▸ EXERCISE DESCRIPTION: Output the listing exactly as written, apart from its pictures.

DATA SUPPLIED section start

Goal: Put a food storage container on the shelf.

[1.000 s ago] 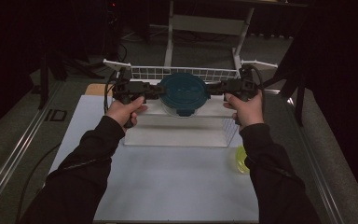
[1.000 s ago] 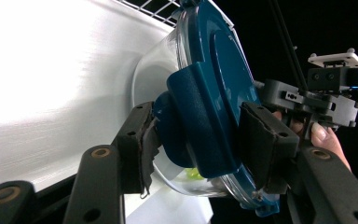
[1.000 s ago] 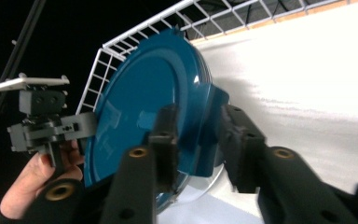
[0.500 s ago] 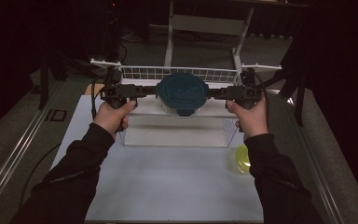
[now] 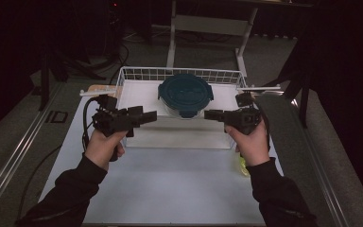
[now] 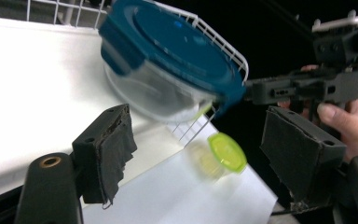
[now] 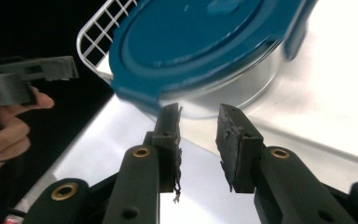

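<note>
A round clear container with a teal clip lid (image 5: 185,94) sits in the white wire basket (image 5: 179,71). My left gripper (image 5: 151,116) hovers at the basket's near left, pointing right, apart from the container. Its jaws have just been opening and stand wide in the left gripper view (image 6: 198,116), nothing between them, the container (image 6: 168,51) beyond. My right gripper (image 5: 207,114) points left from the near right. Its jaws have just been closing to a narrow gap (image 7: 199,109) with nothing in it, just short of the container (image 7: 200,42).
A small cup with a yellow-green lid (image 5: 242,165) stands on the white table mat by my right wrist, also in the left gripper view (image 6: 226,151). A tan object (image 5: 97,88) lies left of the basket. A metal stand rises behind the table.
Both grippers have drawn away from the container's sides, outward and then toward me. The left jaws spread wider and the right jaws narrowed. The container stayed in place.
</note>
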Demonstrator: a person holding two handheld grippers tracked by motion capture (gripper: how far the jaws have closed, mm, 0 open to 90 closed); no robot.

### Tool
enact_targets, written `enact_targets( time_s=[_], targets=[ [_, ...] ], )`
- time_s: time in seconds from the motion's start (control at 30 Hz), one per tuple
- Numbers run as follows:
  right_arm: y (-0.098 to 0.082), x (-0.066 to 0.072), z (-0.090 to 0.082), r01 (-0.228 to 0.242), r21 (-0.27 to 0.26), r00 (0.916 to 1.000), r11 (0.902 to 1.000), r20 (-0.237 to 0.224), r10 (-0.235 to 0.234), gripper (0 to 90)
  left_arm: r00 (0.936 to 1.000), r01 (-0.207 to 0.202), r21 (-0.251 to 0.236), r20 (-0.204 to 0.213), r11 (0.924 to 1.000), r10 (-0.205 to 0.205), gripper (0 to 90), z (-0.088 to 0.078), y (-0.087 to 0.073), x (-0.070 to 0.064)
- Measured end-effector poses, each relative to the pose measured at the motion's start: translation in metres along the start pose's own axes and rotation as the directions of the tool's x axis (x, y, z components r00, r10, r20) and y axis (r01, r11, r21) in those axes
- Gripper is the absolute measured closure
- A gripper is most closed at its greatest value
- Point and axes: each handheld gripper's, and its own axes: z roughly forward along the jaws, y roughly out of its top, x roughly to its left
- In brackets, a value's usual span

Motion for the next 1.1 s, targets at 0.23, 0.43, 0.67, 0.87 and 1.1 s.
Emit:
enact_targets(
  time_s=[0.23,0.43,0.67,0.87,1.1],
  targets=[
    [-0.017,0.004,0.021,0.014,0.002,0.9999,0.9999,0.005,-0.014,89.8,0.9897,-0.138,-0.016,-0.042,0.9903,0.137,15.1,-0.002,-0.037,-0.008],
    [-0.026,0.011,0.039,0.025,0.013,0.9996,0.9996,-0.016,-0.025,89.9,0.9871,-0.147,0.012,-0.062,0.989,0.148,1.2,0.006,-0.081,-0.008],
    [-0.023,0.013,0.051,0.022,0.002,0.9996,0.9998,-0.019,-0.022,89.9,0.9806,-0.181,0.023,-0.071,0.9831,0.183,1.2,0.012,-0.117,-0.011],
    [-0.017,0.012,0.055,0.006,-0.007,0.9998,1.0,-0.019,-0.006,89.9,0.9738,-0.217,0.002,-0.069,0.9761,0.217,1.2,0.013,-0.129,-0.016],
    [-0.011,0.011,0.063,-0.001,-0.005,0.9999,1.0,-0.015,0.001,89.8,0.969,-0.235,0.0,-0.078,0.9719,0.235,1.2,0.014,-0.133,-0.017]
  ],
)
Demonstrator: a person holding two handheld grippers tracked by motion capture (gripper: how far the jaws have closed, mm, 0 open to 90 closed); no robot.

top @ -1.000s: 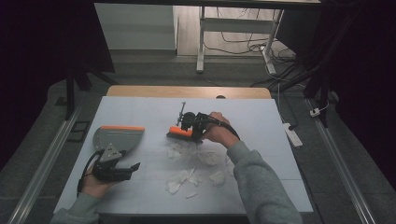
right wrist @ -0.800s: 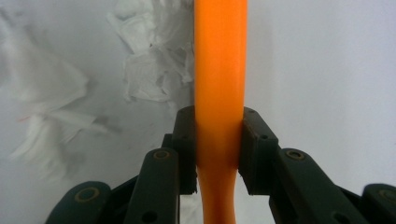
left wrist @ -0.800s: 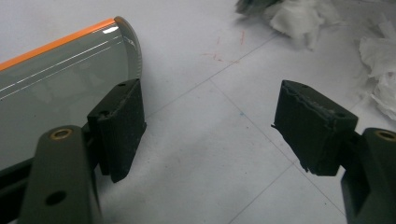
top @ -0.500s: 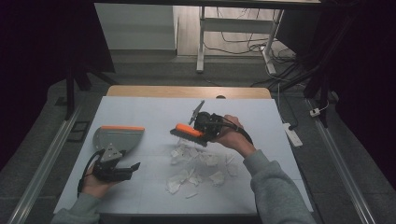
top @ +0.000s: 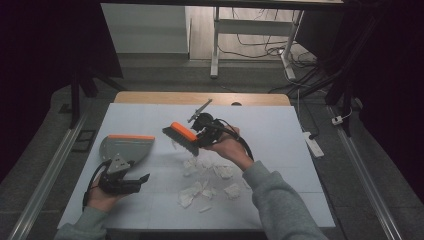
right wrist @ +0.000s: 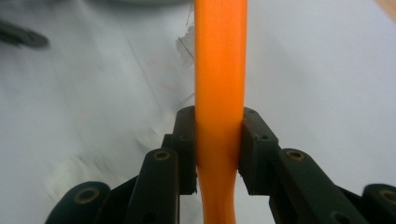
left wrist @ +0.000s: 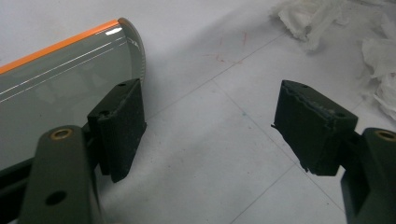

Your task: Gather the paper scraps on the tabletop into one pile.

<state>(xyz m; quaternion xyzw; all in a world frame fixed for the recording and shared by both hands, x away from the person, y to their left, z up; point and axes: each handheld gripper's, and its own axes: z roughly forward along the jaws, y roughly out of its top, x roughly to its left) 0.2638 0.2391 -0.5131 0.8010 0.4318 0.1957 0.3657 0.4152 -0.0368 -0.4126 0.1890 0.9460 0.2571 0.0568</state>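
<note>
From above, the right gripper (top: 202, 131) holds a black-bristled hand brush with an orange back (top: 181, 138) off the white table (top: 280, 150), above scattered white paper scraps (top: 207, 175). Its own view shows the jaws clamped on the orange handle. The left gripper (left wrist: 208, 126), jaws apart, sits beside the grey orange-edged dustpan (left wrist: 60, 79)

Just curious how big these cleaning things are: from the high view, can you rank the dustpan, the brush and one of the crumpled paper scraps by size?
1. Dustpan, largest.
2. Brush, smaller, though it is lifted nearer the camera, so unsure.
3. Paper scrap, clearly smallest.
</note>
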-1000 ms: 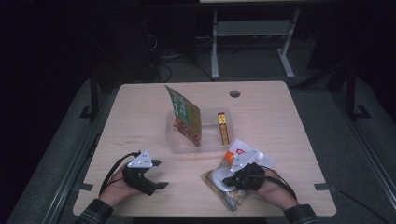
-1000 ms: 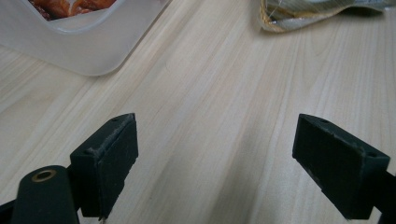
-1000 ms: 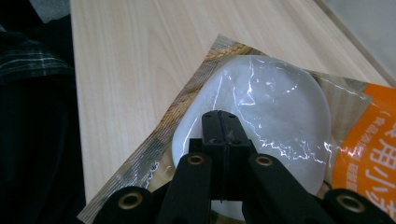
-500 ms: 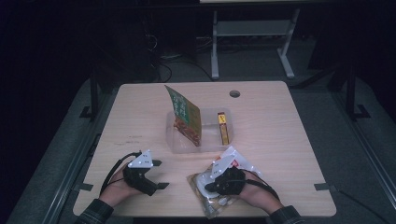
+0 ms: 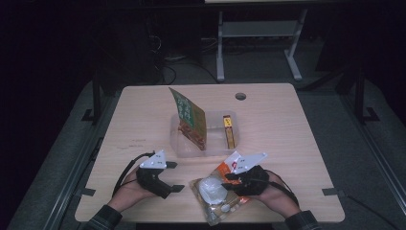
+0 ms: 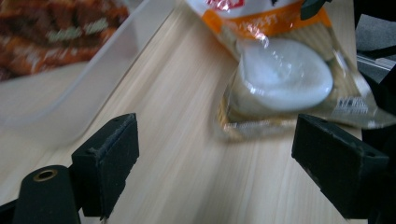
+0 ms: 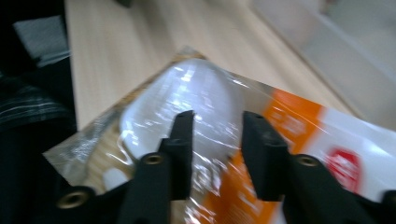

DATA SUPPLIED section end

▸ EXERCISE ANSWER:
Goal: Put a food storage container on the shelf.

[1.000 s ago] 
[1.000 s ago] 
[1.000 s ago] 
[0.500 s ago] 
[now] 
[now] 
[now] 

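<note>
A round clear container with a teal clip lid (image 5: 185,94) sits in the white wire basket (image 5: 179,71). My left gripper (image 5: 151,116) hovers at the basket's near left, pointing right, apart from the container. Its jaws have just been opening and stand wide in the left gripper view (image 6: 198,116), nothing between them, the container (image 6: 168,51) beyond. My right gripper (image 5: 207,114) points left from the near right. Its jaws have just been closing to a narrow gap (image 7: 199,109) with nothing in it, just short of the container (image 7: 200,42).
A small cup with a yellow-green lid (image 5: 242,165) stands on the white table mat by my right wrist, also in the left gripper view (image 6: 226,151). A tan object (image 5: 97,88) lies left of the basket. A metal stand rises behind the table.
Both grippers have drawn away from the container's sides, outward and then toward me. The left jaws spread wider and the right jaws narrowed. The container stayed in place.
</note>
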Demonstrator: a person holding two handheld grippers tracked by motion capture (gripper: how far the jaws have closed, mm, 0 open to 90 closed); no robot.

### Tool
enact_targets, written `enact_targets( time_s=[_], targets=[ [_, ...] ], )`
- time_s: time in seconds from the motion's start (control at 30 Hz), one per tuple
- Numbers run as follows:
  right_arm: y (-0.098 to 0.082), x (-0.066 to 0.072), z (-0.090 to 0.082), r01 (-0.228 to 0.242), r21 (-0.27 to 0.26), r00 (0.916 to 1.000), r11 (0.902 to 1.000), r20 (-0.237 to 0.224), r10 (-0.235 to 0.234), gripper (0 to 90)
  left_arm: r00 (0.936 to 1.000), r01 (-0.207 to 0.202), r21 (-0.251 to 0.236), r20 (-0.204 to 0.213), r11 (0.924 to 1.000), r10 (-0.205 to 0.205), gripper (0 to 90), z (-0.088 to 0.078), y (-0.087 to 0.073), x (-0.070 to 0.064)
- Measured end-effector poses, each relative to the pose measured at the motion's start: translation in metres along the start pose's own axes and rotation as the directions of the tool's x axis (x, y, z components r00, r10, r20) and y axis (r01, r11, r21) in those axes
- Gripper is the absolute measured closure
- A gripper is most closed at its greatest value
- Point and axes: each handheld gripper's, and its own axes: z roughly forward along the jaws, y roughly out of its top, x roughly to its left
- In brackets, a value's usual span

Motion for the next 1.1 s, targets at 0.23, 0.43, 0.67, 0.87 and 1.1 s.
Emit:
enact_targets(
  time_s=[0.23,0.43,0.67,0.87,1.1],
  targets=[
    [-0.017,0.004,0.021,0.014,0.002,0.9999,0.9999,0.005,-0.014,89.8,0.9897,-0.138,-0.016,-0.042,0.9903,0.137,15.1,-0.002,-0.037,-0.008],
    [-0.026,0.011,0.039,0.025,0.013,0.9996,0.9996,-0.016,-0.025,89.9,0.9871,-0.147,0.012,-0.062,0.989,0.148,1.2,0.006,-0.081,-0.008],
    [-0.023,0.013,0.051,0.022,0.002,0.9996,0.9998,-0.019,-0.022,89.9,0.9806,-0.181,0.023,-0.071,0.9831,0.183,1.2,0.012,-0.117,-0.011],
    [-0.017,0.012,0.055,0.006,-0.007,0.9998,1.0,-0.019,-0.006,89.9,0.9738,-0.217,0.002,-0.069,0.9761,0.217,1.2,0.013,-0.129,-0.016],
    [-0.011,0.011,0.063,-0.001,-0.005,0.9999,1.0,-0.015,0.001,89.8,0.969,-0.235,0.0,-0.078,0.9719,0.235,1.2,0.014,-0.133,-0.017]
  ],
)
Demonstrator: a person holding two handheld grippers tracked by motion capture (gripper: how far the jaws have closed, mm, 0 open to 90 closed); no robot.

top @ -1.000s: 
right wrist @ -0.800s: 
left wrist @ -0.800s: 
top @ -0.500s: 
top @ +0.000s: 
right wrist @ +0.000s: 
left wrist @ +0.000s: 

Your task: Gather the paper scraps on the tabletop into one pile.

<state>(xyz m; quaternion xyzw; all in a world frame fixed for the recording and shared by both hands, x away from the person, y to their left, z up; point and axes: each handheld gripper's, and its own axes: z roughly forward along the jaws, y roughly out of its top, x roughly to its left) 0.2638 0.2391 -0.5131 0.8010 0.4318 0.1957 0.3657 0.4152 -0.0368 -0.4126 0.1890 0.9460 0.2571 0.0568</state>
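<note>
From above, the right gripper (top: 202, 131) holds a black-bristled hand brush with an orange back (top: 181, 138) off the white table (top: 280, 150), above scattered white paper scraps (top: 207, 175). Its own view shows the jaws clamped on the orange handle. The left gripper (left wrist: 208, 126), jaws apart, sits beside the grey orange-edged dustpan (left wrist: 60, 79)

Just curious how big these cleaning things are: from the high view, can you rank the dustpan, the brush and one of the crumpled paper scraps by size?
1. Dustpan, largest.
2. Brush, smaller, though it is lifted nearer the camera, so unsure.
3. Paper scrap, clearly smallest.
</note>
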-1000 ms: 
-1000 ms: 
-1000 ms: 
-500 ms: 
+0 ms: 
+0 ms: 
+0 ms: 

This finishes the answer.